> _DESCRIPTION OF THE TASK_
What is needed is a word-for-word copy of the lines below from the one with "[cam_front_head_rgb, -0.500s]" through the one with "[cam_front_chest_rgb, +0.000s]", both included, with every picture left out.

> _SUPPLIED MATERIAL_
━━━━

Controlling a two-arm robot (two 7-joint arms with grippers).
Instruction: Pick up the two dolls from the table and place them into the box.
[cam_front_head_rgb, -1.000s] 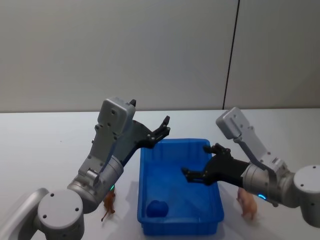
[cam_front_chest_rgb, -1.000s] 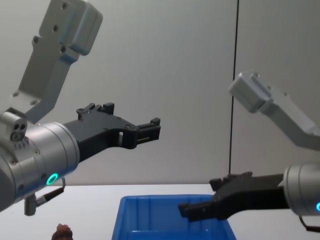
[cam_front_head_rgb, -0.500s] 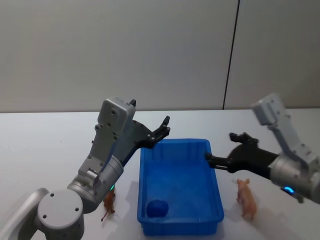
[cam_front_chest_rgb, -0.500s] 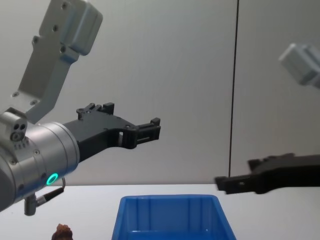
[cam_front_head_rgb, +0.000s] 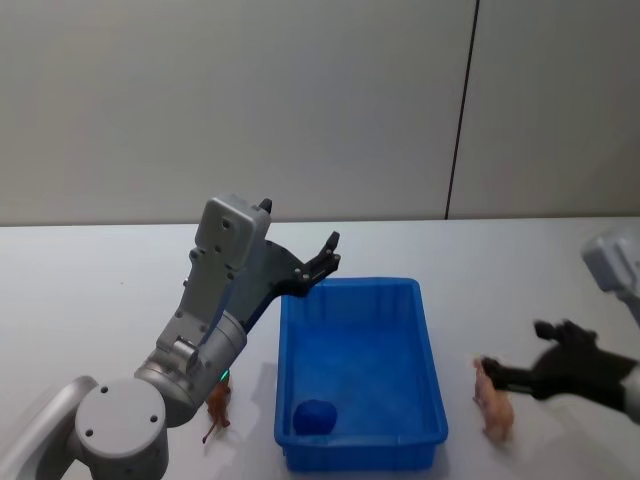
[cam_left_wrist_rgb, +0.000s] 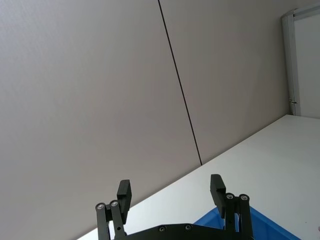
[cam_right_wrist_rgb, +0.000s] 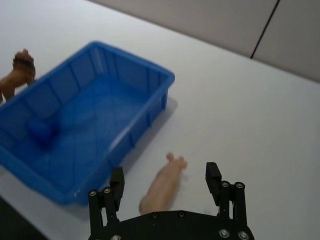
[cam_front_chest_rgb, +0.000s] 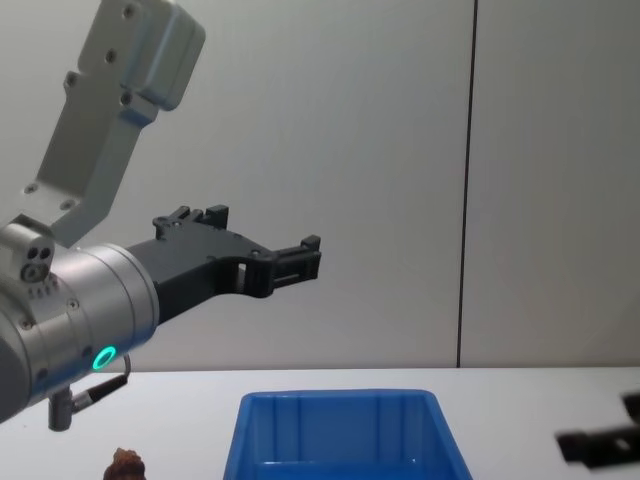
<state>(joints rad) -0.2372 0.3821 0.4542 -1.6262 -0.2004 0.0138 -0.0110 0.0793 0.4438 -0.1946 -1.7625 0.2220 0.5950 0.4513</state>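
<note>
The box (cam_front_head_rgb: 432, 350) is bright blue with a criss-cross floor, the lump (cam_front_head_rgb: 316, 416) inside it a darker blue; the table (cam_front_head_rgb: 90, 300) is plain white and the wall (cam_front_head_rgb: 250, 100) pale grey with a thin dark seam (cam_front_head_rgb: 462, 110). The pig doll (cam_front_head_rgb: 494, 408) is pale pink, the lion doll (cam_right_wrist_rgb: 17, 72) tawny brown with a darker mane. The left gripper (cam_front_head_rgb: 325, 255) and right gripper (cam_right_wrist_rgb: 165, 172) are black, the left arm (cam_front_chest_rgb: 90, 300) silver-grey with a glowing green ring (cam_front_chest_rgb: 103, 357).

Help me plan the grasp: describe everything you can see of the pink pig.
The pig is a small pale-pink figure, smooth and plastic-looking, with snout and ears. It rests on the white table, right of the blue box and apart from it, head pointing away from the robot. The right gripper hovers over it, jaws open either side, not gripping.
</note>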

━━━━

> _EXERCISE SOLUTION_
[cam_front_head_rgb, -0.500s] 
[cam_front_chest_rgb, -0.500s] 
[cam_front_head_rgb, +0.000s] 
[cam_left_wrist_rgb, +0.000s] 
[cam_right_wrist_rgb, +0.000s] 
[cam_front_chest_rgb, +0.000s] 

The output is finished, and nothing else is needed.